Chiunque, almeno una volta nella vita è stato assalito da un dubbio. Talvolta, di tipo grammaticale. Per esempio, è più giusto dire: “Prendo il Mercedes” oppure “prendo la Mercedes”?

In parole povere, Mercedes va declinato al femminile o al maschile?
Anche su questo, il popolo di santi, poeti, navigatori e, soprattutto, “campanili”, è diviso.
Usando la logica – ed un buon manuale di linguistica –, se per Mercedes intendiamo l’automobile, ebbene si sa, va usato il femminile.
Ma se intendiamo il motore? Allora no, ci vuole il maschile.

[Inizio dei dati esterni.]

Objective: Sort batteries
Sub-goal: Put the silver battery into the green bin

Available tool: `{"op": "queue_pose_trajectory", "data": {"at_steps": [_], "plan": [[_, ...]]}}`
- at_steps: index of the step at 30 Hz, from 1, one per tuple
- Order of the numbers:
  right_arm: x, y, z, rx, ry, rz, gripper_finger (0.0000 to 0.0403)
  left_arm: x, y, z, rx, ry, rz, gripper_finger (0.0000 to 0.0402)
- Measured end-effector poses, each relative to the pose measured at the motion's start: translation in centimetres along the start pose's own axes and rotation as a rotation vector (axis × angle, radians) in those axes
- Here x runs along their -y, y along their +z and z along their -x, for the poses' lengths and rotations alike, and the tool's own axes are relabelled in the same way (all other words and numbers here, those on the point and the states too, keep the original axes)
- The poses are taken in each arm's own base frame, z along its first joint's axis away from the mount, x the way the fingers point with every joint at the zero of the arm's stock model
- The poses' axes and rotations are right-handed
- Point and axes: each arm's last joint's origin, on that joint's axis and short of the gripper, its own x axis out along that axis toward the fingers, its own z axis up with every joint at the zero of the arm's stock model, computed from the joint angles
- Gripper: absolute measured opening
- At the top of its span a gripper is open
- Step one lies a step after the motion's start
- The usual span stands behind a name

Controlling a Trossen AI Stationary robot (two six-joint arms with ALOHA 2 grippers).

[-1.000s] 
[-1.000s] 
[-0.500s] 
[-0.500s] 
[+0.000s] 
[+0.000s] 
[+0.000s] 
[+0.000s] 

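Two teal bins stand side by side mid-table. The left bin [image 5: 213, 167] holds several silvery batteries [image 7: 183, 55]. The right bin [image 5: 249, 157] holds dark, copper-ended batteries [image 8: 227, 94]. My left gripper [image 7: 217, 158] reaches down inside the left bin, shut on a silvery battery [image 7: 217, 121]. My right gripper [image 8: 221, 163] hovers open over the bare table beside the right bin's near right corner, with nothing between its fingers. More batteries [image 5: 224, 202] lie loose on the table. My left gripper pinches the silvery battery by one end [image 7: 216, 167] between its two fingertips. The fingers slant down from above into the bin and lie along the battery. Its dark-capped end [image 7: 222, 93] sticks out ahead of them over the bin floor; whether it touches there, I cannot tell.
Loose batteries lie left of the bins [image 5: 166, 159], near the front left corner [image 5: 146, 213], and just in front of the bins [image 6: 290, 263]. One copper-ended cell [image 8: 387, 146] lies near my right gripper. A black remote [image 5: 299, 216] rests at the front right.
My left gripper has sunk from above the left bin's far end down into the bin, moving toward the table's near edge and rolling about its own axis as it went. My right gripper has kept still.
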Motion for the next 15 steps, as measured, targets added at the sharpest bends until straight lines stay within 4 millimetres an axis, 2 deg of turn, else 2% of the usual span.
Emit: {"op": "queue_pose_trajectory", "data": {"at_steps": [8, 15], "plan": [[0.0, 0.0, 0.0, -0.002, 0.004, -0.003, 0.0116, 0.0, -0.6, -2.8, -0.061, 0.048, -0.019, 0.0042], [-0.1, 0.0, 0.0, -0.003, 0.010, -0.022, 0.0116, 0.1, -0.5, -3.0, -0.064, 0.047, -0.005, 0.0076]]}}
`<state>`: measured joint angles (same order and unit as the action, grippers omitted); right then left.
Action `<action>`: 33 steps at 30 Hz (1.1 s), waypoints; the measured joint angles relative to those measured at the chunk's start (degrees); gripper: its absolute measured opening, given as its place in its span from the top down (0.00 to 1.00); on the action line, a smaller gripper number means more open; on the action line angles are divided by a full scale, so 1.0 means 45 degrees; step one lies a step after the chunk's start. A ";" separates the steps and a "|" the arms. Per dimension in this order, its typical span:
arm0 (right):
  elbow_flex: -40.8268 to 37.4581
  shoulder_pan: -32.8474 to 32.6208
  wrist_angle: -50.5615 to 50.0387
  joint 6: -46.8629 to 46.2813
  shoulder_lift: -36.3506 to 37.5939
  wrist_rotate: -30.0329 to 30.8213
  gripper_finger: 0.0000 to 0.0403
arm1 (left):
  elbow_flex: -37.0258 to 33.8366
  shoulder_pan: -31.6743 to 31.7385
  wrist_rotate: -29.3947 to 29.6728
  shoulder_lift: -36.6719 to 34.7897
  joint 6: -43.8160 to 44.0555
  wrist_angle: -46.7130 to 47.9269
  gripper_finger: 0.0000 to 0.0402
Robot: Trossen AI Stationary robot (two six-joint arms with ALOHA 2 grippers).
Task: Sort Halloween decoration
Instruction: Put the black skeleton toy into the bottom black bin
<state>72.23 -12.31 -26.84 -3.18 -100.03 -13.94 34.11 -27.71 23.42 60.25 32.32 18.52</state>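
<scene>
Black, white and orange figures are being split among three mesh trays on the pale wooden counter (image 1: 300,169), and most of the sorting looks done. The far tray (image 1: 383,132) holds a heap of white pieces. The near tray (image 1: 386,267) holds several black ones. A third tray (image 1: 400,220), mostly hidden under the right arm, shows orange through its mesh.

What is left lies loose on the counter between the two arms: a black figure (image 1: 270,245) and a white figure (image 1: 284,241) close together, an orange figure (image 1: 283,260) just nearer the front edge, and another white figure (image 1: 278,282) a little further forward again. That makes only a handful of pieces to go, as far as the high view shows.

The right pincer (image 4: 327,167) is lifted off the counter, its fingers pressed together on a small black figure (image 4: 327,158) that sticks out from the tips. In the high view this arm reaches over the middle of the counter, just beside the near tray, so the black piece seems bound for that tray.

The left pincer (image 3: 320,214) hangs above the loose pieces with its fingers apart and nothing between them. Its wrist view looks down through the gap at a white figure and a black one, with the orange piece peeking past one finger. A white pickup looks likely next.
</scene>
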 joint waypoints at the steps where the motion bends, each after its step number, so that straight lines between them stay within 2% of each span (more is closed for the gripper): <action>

Se poi siamo strenui difensori delle regole fonetiche, niente scuse: il maschile è una forma impropria di uso popolare.
Mentre, volendo essere più pratici, potremmo sostenere che: il femminile indica la casa produttrice. Il maschile un suo preciso modello.
Se non siamo ancora convinti, e preferiamo affidarci ad un libro di storia, il marchio – o la marca? – inventato da Emil Jellinek, prende il nome da Mercédès, la figlia prediletta.

In seguito però, ci fu la fusione con il gruppo Daimler-Benz. Guarda caso, fondato da due uomini. E, giusto per complicare le cose, nello specifico Karl Benz fu inventore tanto dell’automobile quanto del motore a scoppio. Ma, invenzioni a parte, sempre maschio era.
Per uscire dall’impasse, forse, sarà meglio accantonare la storia è affidarci all’istinto: in tal caso, ognuno dirà come gli va.

D’altronde, l’importante con Mercedes è guidare. E non saperne il “sesso”. E qui, per fugare i dubbi, basta solo procedere all’acquisto.
Fortuna che esistono le concessionarie. Pardon, i concessionari.